- _What the task asks_
Stop after the line containing "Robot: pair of"; retype every line of the data before it exactly, starting from the first.

- _Input data_

-------------------------

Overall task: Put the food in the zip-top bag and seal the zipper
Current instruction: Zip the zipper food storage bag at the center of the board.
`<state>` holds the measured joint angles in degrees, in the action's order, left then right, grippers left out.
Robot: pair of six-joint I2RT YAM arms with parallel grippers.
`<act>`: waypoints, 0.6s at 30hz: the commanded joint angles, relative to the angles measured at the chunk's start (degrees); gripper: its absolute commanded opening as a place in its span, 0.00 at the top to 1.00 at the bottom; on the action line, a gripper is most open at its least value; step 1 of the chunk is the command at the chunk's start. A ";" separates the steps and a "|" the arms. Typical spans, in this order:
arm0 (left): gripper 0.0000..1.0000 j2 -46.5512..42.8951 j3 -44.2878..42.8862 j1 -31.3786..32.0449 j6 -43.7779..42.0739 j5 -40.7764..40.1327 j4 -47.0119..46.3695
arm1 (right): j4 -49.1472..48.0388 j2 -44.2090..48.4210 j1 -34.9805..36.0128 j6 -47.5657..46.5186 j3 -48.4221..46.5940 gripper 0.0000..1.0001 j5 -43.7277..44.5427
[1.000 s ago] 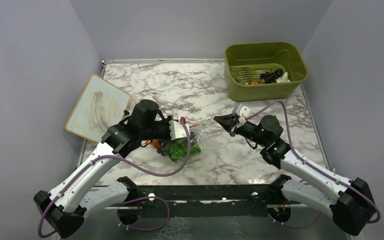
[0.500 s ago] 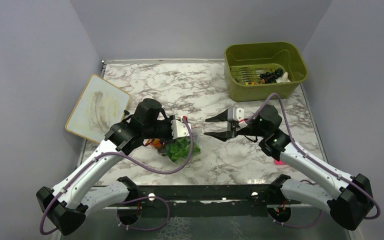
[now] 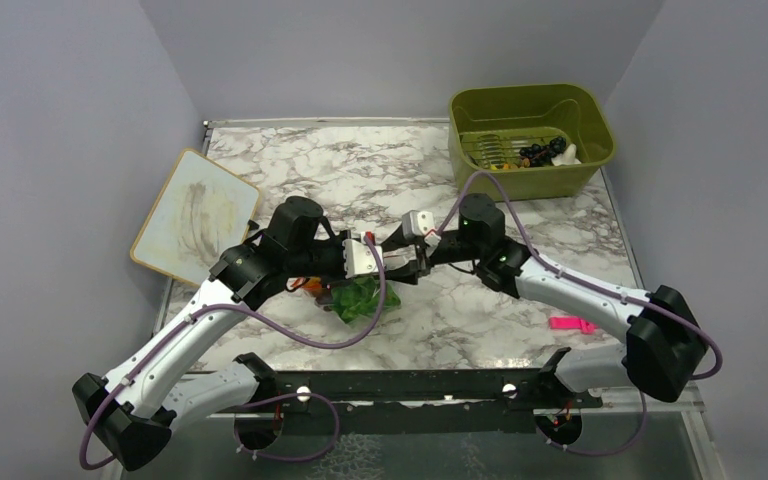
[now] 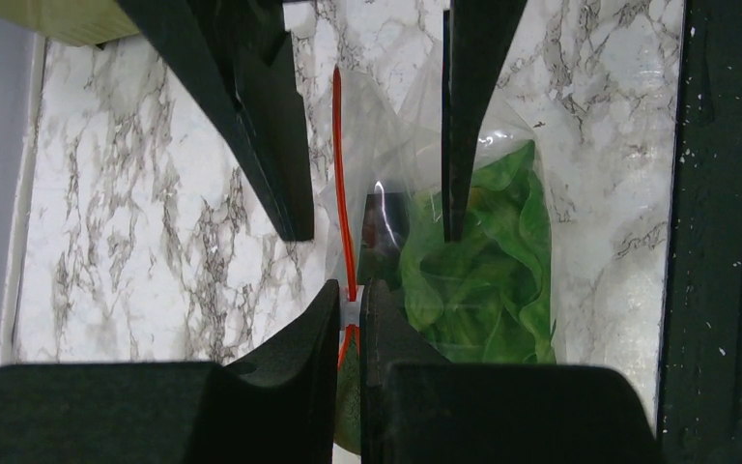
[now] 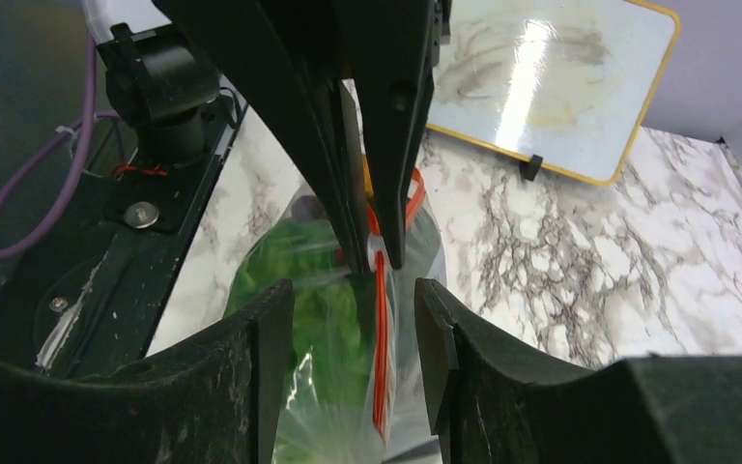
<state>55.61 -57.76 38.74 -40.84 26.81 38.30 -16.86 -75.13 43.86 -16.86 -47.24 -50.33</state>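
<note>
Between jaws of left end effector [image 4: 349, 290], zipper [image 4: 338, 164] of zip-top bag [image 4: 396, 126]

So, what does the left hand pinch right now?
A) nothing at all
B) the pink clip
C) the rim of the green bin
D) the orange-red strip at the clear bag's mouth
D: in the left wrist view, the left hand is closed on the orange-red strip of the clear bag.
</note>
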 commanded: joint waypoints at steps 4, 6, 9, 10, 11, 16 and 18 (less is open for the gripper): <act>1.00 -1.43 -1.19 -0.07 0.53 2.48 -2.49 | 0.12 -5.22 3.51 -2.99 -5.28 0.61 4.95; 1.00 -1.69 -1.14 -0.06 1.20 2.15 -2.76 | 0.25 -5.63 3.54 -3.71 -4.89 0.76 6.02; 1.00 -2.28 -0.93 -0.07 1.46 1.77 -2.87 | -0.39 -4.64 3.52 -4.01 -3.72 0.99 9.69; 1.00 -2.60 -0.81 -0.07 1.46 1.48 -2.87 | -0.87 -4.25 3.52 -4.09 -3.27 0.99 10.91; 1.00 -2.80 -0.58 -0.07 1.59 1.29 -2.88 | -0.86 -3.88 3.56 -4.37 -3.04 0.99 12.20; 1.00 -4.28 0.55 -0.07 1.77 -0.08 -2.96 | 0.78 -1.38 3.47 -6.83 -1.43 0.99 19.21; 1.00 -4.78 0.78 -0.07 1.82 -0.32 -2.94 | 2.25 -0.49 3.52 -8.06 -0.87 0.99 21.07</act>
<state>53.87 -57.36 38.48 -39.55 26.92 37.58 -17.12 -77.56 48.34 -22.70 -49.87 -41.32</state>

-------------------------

- _Exercise answer_
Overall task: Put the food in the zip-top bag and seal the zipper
Current instruction: Zip the zipper food storage bag at the center of the board.
`<state>` holds the measured joint angles in degrees, in the action's order, left then right, grippers left out.
Robot: pair of six-joint I2RT YAM arms with parallel grippers.

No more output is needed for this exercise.